Mobilità e tecnologie

Infrastrutture e tecnologie: territori connessi e società divise

Se io ho questo nuovo media, la possibilità cioè di veicolare un numero enorme di informazioni in un microsecondo, mettiamo caso ad un aborigeno dalla parte opposta del pianeta, ma il problema è… aborigeno ma io e te che cazzo se dovemo dì? Forse Corrado Guzzanti aveva capito tutto già qualche anno fa. Non basta avere a disposizione strumenti tecnologici sensazionali, se non sappiamo o non vogliamo farne uso. È proprio questo il paradosso che stiamo vivendo negli ultimi tempi: grazie a infrastrutture e tecnologie digitali i nostri territori sono sempre più connessi, eppure le nostre società appaiono sempre più divise.
Sempre più persone sfruttano possibilità di movimento mai viste prima nella storia dell’uomo, così come fanno le rotte commerciali e i processi di produzione, ma allo stesso tempo aumenta il desiderio di chiusura, illudendosi che basti tornare all’età delle frontiere per mettersi al riparo dai cambiamenti di un mondo sempre più interdipendente. Persino le divisioni tra nord e sud, città e campagna, centro e periferia tornano d’attualità, mostrando approcci opposti – razionali o emotivi – alle trasformazioni sociali in corso. Sembra quindi che avere inedite, infinite opportunità di mobilità non basti per creare società più aperte, in cui persone e luoghi possano interagire con estrema facilità. Per questo, diventa importante chiedersi in che modo la mobilità ci permetta di prendere parte alla società. O meglio, a quale società ci permette di appartenere, e a quali soggetti lo rende possibile?

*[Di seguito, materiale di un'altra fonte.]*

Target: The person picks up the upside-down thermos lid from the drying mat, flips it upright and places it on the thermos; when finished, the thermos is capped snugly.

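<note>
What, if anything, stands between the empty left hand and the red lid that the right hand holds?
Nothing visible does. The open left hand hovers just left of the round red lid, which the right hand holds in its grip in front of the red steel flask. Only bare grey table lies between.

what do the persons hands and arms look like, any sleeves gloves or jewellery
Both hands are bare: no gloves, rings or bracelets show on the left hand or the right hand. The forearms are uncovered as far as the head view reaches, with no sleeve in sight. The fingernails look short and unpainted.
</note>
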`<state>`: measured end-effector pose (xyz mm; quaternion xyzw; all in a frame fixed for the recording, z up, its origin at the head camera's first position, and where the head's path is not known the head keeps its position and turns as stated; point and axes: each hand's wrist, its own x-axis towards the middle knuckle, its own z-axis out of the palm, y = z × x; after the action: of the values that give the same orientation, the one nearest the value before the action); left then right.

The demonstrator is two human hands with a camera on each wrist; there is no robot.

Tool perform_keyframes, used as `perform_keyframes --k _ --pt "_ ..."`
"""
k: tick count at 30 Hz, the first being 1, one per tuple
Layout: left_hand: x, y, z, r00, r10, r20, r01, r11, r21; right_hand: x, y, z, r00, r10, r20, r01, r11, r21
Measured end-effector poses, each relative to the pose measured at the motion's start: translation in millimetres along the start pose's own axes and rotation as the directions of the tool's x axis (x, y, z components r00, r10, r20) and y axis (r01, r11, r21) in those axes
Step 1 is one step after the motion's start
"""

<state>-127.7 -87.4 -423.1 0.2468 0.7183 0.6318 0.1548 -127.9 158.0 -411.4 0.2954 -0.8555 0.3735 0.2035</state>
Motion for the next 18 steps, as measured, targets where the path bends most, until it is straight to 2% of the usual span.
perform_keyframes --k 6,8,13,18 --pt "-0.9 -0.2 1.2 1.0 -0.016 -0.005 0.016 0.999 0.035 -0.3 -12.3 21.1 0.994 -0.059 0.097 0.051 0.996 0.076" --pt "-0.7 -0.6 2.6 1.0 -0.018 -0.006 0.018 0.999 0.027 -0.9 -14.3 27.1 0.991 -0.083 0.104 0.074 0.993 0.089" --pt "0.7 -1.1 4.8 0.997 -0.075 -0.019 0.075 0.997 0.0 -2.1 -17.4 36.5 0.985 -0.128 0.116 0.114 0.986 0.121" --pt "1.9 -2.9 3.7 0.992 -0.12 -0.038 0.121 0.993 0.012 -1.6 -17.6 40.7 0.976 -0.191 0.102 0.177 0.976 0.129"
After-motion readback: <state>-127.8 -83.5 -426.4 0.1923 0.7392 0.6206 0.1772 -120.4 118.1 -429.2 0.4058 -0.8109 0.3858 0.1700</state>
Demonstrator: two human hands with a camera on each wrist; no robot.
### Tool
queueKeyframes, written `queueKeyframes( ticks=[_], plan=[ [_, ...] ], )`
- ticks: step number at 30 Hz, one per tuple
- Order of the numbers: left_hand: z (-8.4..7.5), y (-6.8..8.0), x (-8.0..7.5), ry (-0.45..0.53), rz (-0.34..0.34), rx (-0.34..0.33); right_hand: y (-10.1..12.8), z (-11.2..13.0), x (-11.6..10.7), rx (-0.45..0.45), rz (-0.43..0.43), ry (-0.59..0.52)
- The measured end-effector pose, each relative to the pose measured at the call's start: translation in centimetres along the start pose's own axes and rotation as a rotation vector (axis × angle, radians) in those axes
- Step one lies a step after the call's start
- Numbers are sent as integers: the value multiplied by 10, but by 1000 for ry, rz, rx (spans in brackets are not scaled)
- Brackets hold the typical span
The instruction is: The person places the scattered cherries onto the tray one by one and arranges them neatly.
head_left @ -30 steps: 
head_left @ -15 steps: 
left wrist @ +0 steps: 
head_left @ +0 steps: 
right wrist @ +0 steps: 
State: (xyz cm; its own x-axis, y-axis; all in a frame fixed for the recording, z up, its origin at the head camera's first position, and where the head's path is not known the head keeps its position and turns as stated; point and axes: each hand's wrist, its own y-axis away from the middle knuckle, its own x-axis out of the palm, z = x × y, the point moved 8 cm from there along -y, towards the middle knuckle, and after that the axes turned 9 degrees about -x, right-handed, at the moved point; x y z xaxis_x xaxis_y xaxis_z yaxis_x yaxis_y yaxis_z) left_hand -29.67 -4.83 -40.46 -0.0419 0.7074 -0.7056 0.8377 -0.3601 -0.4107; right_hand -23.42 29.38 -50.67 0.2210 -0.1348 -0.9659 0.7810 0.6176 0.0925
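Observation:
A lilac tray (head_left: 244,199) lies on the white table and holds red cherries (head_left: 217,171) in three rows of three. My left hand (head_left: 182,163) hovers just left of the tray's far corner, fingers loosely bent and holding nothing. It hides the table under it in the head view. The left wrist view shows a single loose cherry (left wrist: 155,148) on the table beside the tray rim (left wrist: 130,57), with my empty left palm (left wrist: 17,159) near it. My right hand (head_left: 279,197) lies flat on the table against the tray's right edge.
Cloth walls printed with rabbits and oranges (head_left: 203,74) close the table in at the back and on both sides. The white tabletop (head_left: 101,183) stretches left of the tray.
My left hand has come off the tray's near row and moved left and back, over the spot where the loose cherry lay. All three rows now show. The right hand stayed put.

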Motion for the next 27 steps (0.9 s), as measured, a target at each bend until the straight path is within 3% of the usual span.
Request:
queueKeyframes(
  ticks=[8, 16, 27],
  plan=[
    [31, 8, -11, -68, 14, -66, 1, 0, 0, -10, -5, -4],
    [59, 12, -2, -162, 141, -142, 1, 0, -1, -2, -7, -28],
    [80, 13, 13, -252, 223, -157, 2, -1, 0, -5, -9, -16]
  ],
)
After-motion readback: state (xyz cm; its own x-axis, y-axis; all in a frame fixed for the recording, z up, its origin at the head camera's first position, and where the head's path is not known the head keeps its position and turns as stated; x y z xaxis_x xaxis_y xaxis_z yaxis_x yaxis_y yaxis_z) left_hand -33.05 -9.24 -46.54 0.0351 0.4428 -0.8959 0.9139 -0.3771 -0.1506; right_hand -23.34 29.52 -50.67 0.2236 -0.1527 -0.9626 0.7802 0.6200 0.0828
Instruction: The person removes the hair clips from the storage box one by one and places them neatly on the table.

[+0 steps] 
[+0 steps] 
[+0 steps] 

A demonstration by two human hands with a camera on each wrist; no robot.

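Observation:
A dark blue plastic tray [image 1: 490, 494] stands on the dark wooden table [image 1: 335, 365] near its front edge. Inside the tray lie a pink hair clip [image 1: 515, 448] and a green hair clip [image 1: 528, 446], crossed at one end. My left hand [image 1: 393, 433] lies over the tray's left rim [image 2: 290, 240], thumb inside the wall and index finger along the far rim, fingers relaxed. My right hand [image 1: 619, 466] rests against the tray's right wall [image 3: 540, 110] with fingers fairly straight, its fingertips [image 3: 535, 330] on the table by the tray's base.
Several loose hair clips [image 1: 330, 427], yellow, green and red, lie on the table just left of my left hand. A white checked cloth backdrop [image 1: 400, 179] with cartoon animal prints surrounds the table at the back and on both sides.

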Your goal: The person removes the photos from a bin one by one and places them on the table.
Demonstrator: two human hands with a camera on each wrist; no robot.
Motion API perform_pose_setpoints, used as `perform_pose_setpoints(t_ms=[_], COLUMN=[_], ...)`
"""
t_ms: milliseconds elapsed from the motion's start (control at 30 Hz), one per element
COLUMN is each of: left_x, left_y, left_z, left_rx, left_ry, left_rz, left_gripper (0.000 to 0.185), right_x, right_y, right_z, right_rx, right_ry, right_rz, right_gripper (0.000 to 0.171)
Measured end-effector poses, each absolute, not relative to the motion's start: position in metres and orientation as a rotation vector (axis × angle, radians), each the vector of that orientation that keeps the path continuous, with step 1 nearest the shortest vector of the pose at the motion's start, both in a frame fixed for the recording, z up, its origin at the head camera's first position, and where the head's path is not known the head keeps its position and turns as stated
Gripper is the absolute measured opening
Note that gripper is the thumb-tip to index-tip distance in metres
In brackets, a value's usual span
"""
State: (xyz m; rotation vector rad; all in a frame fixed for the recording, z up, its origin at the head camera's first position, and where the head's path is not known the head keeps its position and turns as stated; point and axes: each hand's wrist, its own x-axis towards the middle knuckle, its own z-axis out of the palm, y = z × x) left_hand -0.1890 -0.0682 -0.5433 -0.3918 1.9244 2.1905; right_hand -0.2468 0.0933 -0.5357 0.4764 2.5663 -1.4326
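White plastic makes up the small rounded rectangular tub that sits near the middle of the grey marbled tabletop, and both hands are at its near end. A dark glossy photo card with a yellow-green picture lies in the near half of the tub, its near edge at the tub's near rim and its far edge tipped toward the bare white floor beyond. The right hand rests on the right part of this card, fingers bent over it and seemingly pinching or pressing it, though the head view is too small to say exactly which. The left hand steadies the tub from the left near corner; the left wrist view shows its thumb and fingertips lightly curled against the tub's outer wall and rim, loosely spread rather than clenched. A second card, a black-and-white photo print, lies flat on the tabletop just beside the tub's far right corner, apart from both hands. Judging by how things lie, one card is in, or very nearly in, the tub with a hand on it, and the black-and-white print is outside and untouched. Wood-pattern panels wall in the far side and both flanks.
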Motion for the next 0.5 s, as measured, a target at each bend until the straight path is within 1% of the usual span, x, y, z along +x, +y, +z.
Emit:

La mobilità è fondamentale per ciascun individuo: permette di accedere alle opportunità messe a disposizione dalle città, rendendo possibile realizzare gli obiettivi di vita personali e partecipare alla vita collettiva. La mobilità è uno strumento chiave per società più coese e la città non può esistere senza le interazioni permesse (anche) dalla mobilità. Non è una scoperta di oggi, se già negli anni Sessanta l’urbanista Melvin Webber affermava che “sono le interazioni e non i luoghi ad essere l’essenza della città e della vita in città”. Proprio grazie alla mobilità, diventa necessario parlare di urbano più che di città: riferirsi cioè non più ad uno specifico tipo di insediamento, dai confini ben definiti, bensì ad uno specifico modo di vivere, fatto di peculiari attività quotidiane e dinamiche socio-economiche, che richiede nuove categorie per comprendere ed affrontare le questioni delle città.

Basta però interagire con la città, o meglio, con l’urbano, per esserne parte?

Il solco crescente tra città e campagna, con i loro modi opposti di definire problemi e soluzioni desiderabili, sembra mettere in dubbio questa possibilità. Le molteplici vite delle società urbane non necessariamente interagiscono con quanto rimane fuori. Soprattutto se la città è vista come un nodo e i territori circostanti soltanto come aree a cui accedere per immetterne le risorse nei circuiti globali del mercato: una visione fatta di nodi, reti… e grandi vuoti nel mezzo. Come nel caso dell’alta velocità ferroviaria, in cui abitare a ridosso dei suoi pochi nodi apre le porte a collegamenti rapidi in grado di avvicinare tra loro le principali città italiane; ma il riflesso di questi territori veloci così ben collegati tra loro, sono però i territori lenti attraversati e non serviti dalle reti. E nemmeno le innovazioni tecnologiche permettono migliori opportunità per tutti. Non fuori dalle grandi città, almeno: se infatti gli smartphone sono disponibili a tutti, i servizi innovativi a cui permettono l’accesso si limitano a servire i principali centri urbani e a non superarne i confini.

Le nuove opportunità di mobilità configurano rapporti molteplici con i contesti urbani, richiedendo nuovi sforzi per ridurre il potenziale divario tra territori (e popolazioni) connessi ed esclusi. E rendono necessario chiedersi quali sono le motivazioni, le finalità, gli stili di vita che le nuove mobilità riflettono. In una società in cui le tendenze alla chiusura sono sempre più forti, diventa importante allora pensare servizi e politiche in modo da rompere l’isolamento di quanto resta al di fuori delle città – o, meglio, dell’urbano: e cominciare a romperlo a partire da alcune opportunità di base, come scuole, servizi e negozi, che sono fondamentali per garantire sufficienti occasioni per prendere parte alla vita delle proprie società. A poter garantire questo accesso di base possono essere tanto interventi dall’alto, quanto iniziative dal basso. Un obiettivo semplice e al tempo stesso decisivo: perché, come ricorda il filosofo Franco Cassano, non è (solo) con le grandi fughe in avanti, ma con il paziente lavoro con quanti rimangono indietro che si deve garantire lo sviluppo di una società e di ogni suo membro.